### Exercise prompt
Determine how many of the lines below include "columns", then respond with that number and no other text.

### Given information
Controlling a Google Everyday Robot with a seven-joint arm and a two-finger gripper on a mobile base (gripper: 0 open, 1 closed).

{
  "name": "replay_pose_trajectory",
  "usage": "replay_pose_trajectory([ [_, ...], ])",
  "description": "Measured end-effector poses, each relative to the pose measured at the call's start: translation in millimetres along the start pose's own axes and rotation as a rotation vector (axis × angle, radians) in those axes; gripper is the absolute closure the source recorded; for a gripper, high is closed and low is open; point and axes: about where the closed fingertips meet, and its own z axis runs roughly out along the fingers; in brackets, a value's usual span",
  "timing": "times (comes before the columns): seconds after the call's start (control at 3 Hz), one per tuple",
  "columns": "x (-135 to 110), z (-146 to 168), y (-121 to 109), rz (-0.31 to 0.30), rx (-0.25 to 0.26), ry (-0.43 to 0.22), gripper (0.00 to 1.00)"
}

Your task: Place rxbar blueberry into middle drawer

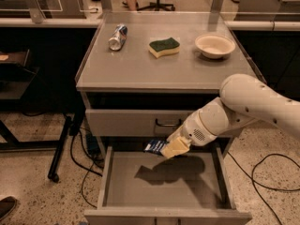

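Note:
My gripper point(169, 148) is shut on the rxbar blueberry point(156, 146), a dark navy-blue bar whose left end sticks out of the yellowish fingers point(178, 147). It hangs just above the back part of the open middle drawer point(161, 179), a wide shallow grey box with a plain floor, and casts a shadow on that floor. The white arm reaches in from the right.
On the cabinet top point(140, 67) lie a silver-blue can point(117, 36), a green-and-yellow sponge point(164, 47) and a white bowl point(214, 45). A closed drawer front with a black handle point(168, 123) sits above the open drawer. Cables lie on the floor at both sides.

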Motion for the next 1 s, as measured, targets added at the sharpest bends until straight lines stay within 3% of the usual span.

### Answer space
2